All of lore.kernel.org
 help / color / mirror / Atom feed
From: Andy Lutomirski <luto@amacapital.net>
To: Tejun Heo <tj@kernel.org>
Cc: Ingo Molnar <mingo@redhat.com>,
	Mike Galbraith <umgwanakikbuti@gmail.com>,
	"linux-kernel@vger.kernel.org" <linux-kernel@vger.kernel.org>,
	kernel-team@fb.com,
	"open list:CONTROL GROUP (CGROUP)" <cgroups@vger.kernel.org>,
	Andrew Morton <akpm@linux-foundation.org>,
	Paul Turner <pjt@google.com>, Li Zefan <lizefan@huawei.com>,
	Linux API <linux-api@vger.kernel.org>,
	Peter Zijlstra <peterz@infradead.org>,
	Johannes Weiner <hannes@cmpxchg.org>,
	Linus Torvalds <torvalds@linux-foundation.org>
Subject: Re: [Documentation] State of CPU controller in cgroup v2
Date: Tue, 30 Aug 2016 20:42:20 -0700	[thread overview]
Message-ID: <CALCETrUEygWrJbG25wSfG3zMG_+TNeP8+gAkcbh4_=ZNWHQCkw@mail.gmail.com> (raw)
In-Reply-To: <20160829222048.GH28713@mtj.duckdns.org>

On Mon, Aug 29, 2016 at 3:20 PM, Tejun Heo <tj@kernel.org> wrote:
>> > These base-system operations are special regardless of cgroup and we
>> > already have sometimes crude ways to affect their behaviors where
>> > necessary through sysctl knobs, priorities on specific kernel threads
>> > and so on.  cgroup doesn't change the situation all that much.  What
>> > gets left in the root cgroup usually are the base-system operations
>> > which are outside the scope of cgroup resource control in the first
>> > place and cgroup resource graph can treat the root as an opaque anchor
>> > point.
>>
>> This seems to explain why the controllers need to be able to handle
>> things being charged to the root cgroup (or to an unidentifiable
>> cgroup, anyway).  That isn't quite the same thing as allowing, from an
>> ABI point of view, the root cgroup to contain processes and cgroups
>> but not allowing other cgroups to do the same thing.  Consider:
>
> The points are 1. we need the root to be a special container anyway

But you don't need to let userspace see that.

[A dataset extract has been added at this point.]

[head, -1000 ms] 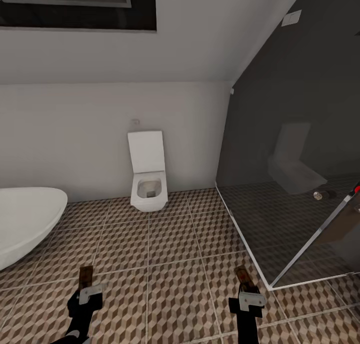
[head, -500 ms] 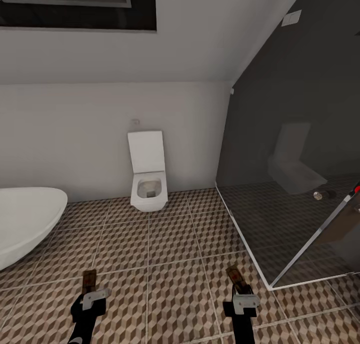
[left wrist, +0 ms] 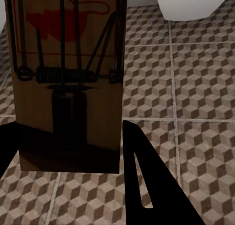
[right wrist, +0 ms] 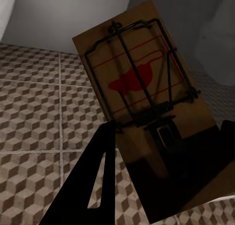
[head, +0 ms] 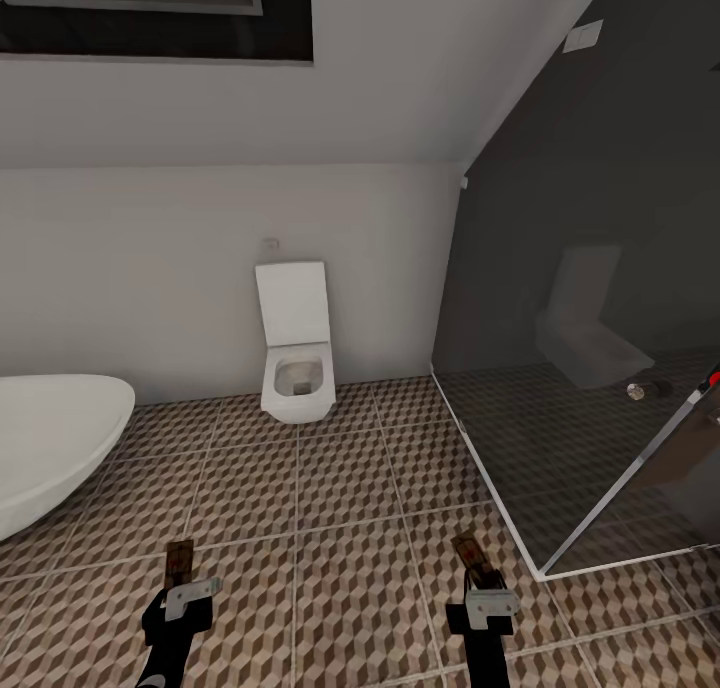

> 2. allowing it to be special and contain system-wide consumptions
> doesn't make the resource graph inconsistent once all non-system-wide
> consumptions are put in non-root cgroups, and 3. this is the most
> natural way to handle the situation both from implementation and
> interface standpoints as it makes non-cgroup configuration a natural
> degenerate case of cgroup configuration.
>
>> suppose that systemd (or some competing cgroup manager) is designed to
>> run in the root cgroup namespace.  It presumably expects *itself* to
>> be in the root cgroup.  Now try to run it using cgroups v2 in a
>> non-root namespace.  I don't see how it can possibly work if it the
>> hierarchy constraints don't permit it to create sub-cgroups while it's
>> still in the root.  In fact, this seems impossible to fix even with
>> user code changes.  The manager would need to simultaneously create a
>> new child cgroup to contain itself and assign itself to that child
>> cgroup, because the intermediate state is illegal.
>
> Please re-read the constraint.  It doesn't prevent any organizational
> operations before resource control is enabled.
>
>> I really, really think that cgroup v2 should supply the same
>> *interface* inside and outside of a non-root namespace.  If this is
>
> It *does*.  That's what I tried to explain, that it's exactly
> isomorhpic once you discount the system-wide consumptions.
>

I don't think I agree.

Suppose I wrote an init program or a cgroup manager.  I can expect
that init program to be started in the root cgroup.  The program can
be lazy and write +io to /cgroup/cgroup.subtree_control and then
create some new cgroup /cgroup/a and it will work (I just tried it).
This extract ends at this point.